**Exercise instructions:**
Lines before the one containing "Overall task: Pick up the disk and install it" are not copied; that line and every one after it, through the end of the material below, are printed exactly, without pictures.
──────
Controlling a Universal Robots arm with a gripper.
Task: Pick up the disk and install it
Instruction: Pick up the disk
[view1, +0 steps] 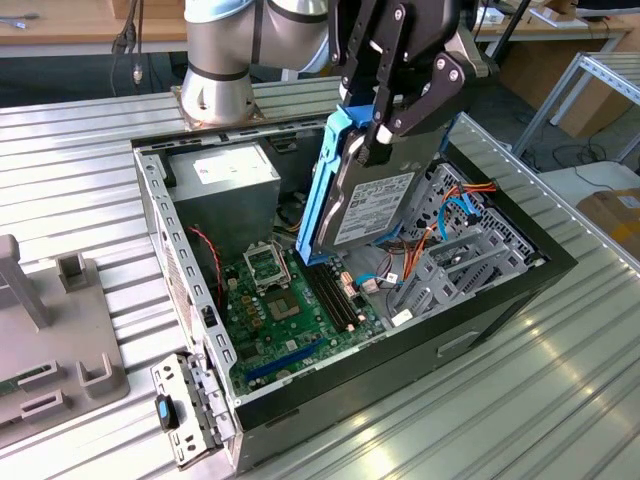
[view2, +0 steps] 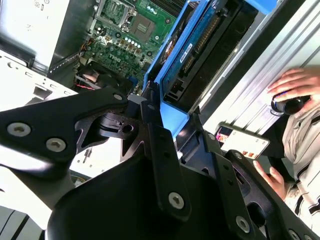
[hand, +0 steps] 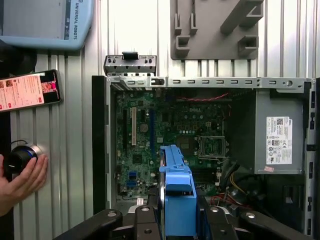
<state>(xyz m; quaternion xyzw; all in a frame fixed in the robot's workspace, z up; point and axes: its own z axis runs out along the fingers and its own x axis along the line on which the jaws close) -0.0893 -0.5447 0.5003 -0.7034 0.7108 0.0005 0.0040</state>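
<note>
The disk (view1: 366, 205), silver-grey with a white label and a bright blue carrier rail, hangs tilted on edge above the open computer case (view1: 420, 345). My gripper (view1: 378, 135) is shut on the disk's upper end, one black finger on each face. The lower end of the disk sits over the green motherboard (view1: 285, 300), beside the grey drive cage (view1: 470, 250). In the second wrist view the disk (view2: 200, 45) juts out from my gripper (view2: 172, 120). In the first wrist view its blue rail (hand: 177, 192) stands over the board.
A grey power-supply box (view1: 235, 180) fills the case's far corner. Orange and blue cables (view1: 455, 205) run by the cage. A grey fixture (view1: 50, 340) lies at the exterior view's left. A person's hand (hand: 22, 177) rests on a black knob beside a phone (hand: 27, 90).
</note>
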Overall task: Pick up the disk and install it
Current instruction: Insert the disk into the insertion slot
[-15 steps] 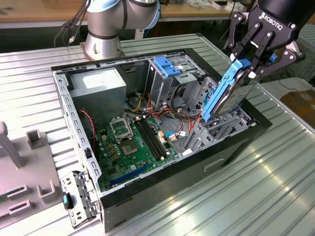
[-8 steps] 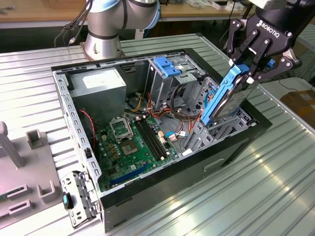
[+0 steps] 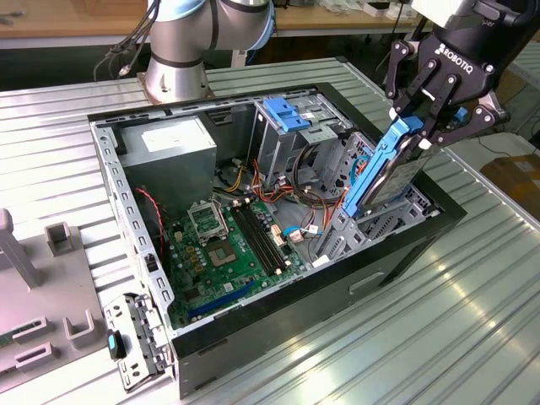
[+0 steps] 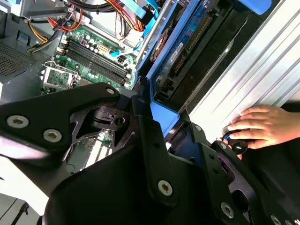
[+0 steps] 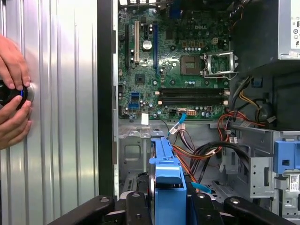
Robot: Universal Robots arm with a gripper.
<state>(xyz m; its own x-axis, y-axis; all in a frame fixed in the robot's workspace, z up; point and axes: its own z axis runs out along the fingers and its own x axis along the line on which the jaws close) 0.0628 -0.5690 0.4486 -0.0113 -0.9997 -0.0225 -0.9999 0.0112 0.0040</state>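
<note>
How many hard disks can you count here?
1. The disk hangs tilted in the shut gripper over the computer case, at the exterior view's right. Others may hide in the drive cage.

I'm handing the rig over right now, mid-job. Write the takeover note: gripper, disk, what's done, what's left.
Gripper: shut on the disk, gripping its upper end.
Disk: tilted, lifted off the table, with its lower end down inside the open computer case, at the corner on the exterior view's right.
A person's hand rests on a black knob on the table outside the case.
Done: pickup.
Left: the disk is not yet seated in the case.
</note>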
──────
**Response box:**
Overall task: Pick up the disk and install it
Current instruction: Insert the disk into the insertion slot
[-15 steps] 
[-8 steps] 
[+0 steps] 
[+0 steps] 
[+0 steps] 
Robot: Universal Robots arm with a gripper.
<state>(xyz m; its own x-axis, y-axis; all in a frame fixed in the robot's workspace, z up; point and axes: its own z axis runs out along the fingers and its own x axis along the line on which the jaws close) 0.0628 -0.5690 0.4486 -0.0113 -0.9997 -0.0225 -0.9999 0.0112 0.0040</state>
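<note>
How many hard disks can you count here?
1. The disk hangs tilted in the shut gripper over the computer case, at the exterior view's right. Others may hide in the drive cage.

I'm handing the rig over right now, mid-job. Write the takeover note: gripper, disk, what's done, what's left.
Gripper: shut on the disk, gripping its upper end.
Disk: tilted, lifted off the table, with its lower end down inside the open computer case, at the corner on the exterior view's right.
A person's hand rests on a black knob on the table outside the case.
Done: pickup.
Left: the disk is not yet seated in the case.
</note>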

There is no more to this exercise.